> [Problem requirements] Reproduce the data in full, exactly as given, leaving images out.

> [Information provided]
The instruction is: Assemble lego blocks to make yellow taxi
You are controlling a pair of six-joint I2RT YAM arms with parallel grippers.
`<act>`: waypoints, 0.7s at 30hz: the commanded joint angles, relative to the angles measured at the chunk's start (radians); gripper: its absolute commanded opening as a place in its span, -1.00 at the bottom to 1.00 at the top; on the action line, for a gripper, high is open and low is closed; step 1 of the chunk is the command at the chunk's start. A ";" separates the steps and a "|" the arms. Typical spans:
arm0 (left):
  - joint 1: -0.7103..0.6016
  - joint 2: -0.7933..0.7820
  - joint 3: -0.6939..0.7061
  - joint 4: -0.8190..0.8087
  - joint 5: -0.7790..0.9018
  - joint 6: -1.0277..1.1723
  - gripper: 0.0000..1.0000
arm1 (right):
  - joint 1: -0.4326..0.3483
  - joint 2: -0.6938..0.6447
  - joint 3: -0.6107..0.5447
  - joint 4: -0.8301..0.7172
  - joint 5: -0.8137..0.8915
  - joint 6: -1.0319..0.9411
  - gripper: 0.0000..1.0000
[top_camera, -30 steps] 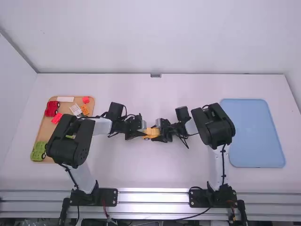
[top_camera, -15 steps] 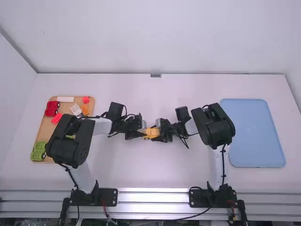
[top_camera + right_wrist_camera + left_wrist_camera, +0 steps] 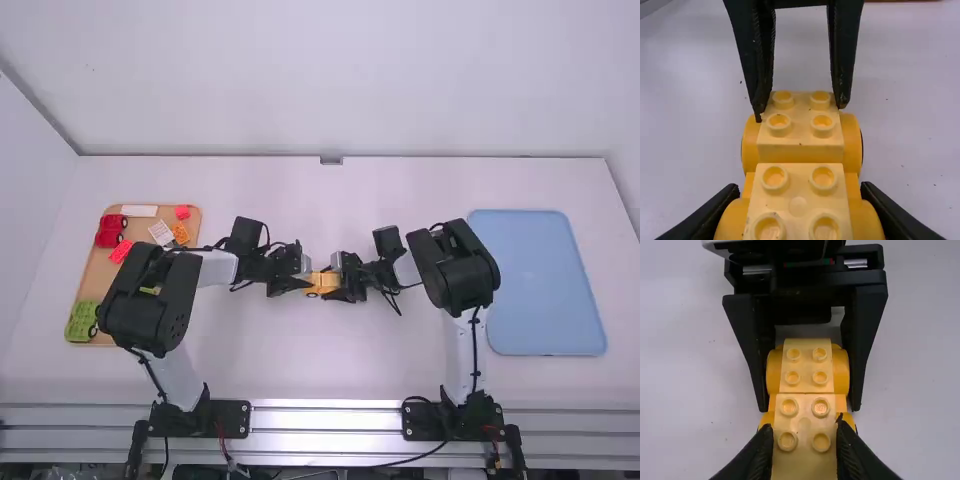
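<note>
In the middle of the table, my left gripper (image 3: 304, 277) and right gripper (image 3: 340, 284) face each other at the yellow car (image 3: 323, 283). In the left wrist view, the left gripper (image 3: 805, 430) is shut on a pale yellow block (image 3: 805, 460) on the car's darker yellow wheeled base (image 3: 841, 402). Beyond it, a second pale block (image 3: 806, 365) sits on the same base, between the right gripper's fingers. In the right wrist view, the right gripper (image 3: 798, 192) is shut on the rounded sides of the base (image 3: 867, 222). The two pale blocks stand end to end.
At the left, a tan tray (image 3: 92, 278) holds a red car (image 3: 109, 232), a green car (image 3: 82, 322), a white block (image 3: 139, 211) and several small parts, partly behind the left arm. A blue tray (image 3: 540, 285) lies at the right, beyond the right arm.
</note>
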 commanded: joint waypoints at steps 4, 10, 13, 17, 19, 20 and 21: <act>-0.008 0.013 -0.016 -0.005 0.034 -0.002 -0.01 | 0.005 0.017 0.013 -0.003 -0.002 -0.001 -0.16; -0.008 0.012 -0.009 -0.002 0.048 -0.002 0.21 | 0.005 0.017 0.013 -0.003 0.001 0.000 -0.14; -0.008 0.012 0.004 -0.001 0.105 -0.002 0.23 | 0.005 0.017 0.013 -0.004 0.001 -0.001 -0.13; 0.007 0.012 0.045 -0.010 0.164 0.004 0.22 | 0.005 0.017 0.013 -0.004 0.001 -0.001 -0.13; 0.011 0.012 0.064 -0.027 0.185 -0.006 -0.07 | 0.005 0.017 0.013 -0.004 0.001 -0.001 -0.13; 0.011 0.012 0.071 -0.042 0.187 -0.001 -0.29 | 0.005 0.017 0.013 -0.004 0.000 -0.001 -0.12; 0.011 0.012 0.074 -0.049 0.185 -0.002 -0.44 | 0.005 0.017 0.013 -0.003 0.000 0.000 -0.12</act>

> [Output of the exercise]
The instruction is: Assemble lego blocks to make yellow taxi
You are controlling a pair of six-joint I2RT YAM arms with parallel grippers.
`<act>`: waypoints, 0.7s at 30hz: the commanded joint angles, relative to the angles measured at the chunk's start (radians); gripper: its absolute commanded opening as a place in its span, -1.00 at the bottom to 1.00 at the top; on the action line, for a gripper, high is open and low is closed; step 1 of the chunk is the command at the chunk's start. A ";" separates the steps and a "|" the arms. Typical spans:
arm0 (left):
  - joint 1: -0.7103..0.6016
  - joint 2: -0.7933..0.7820
  - joint 3: -0.6939..0.7061
  - joint 4: -0.8190..0.8087
  - joint 5: -0.7790..0.9018
  - joint 6: -1.0277..1.1723
  - gripper: 0.0000..1.0000
arm1 (right):
  - joint 1: -0.4326..0.3483
  - joint 2: -0.6938..0.6447
  - joint 3: -0.6107..0.5447
  - joint 4: -0.8301..0.7172
  - joint 5: -0.8137..0.8915
  - joint 6: -1.0319..0.9411
  - gripper: 0.0000..1.0000
[top_camera, -30 steps] 
[top_camera, -15 steps] 
[top_camera + right_wrist_camera + left_wrist_camera, +0 steps] 
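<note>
In the middle of the table, my left gripper (image 3: 304, 277) and right gripper (image 3: 340, 284) face each other at the yellow car (image 3: 323, 283). In the left wrist view, the left gripper (image 3: 805, 430) is shut on a pale yellow block (image 3: 805, 460) on the car's darker yellow wheeled base (image 3: 841, 402). Beyond it, a second pale block (image 3: 806, 365) sits on the same base, between the right gripper's fingers. In the right wrist view, the right gripper (image 3: 798, 192) is shut on the rounded sides of the base (image 3: 867, 222). The two pale blocks stand end to end.
At the left, a tan tray (image 3: 92, 278) holds a red car (image 3: 109, 232), a green car (image 3: 82, 322), a white block (image 3: 139, 211) and several small parts, partly behind the left arm. A blue tray (image 3: 540, 285) lies at the right, beyond the right arm.
</note>
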 commanded: joint waypoints at steps 4, 10, 13, 17, 19, 20 and 21: <act>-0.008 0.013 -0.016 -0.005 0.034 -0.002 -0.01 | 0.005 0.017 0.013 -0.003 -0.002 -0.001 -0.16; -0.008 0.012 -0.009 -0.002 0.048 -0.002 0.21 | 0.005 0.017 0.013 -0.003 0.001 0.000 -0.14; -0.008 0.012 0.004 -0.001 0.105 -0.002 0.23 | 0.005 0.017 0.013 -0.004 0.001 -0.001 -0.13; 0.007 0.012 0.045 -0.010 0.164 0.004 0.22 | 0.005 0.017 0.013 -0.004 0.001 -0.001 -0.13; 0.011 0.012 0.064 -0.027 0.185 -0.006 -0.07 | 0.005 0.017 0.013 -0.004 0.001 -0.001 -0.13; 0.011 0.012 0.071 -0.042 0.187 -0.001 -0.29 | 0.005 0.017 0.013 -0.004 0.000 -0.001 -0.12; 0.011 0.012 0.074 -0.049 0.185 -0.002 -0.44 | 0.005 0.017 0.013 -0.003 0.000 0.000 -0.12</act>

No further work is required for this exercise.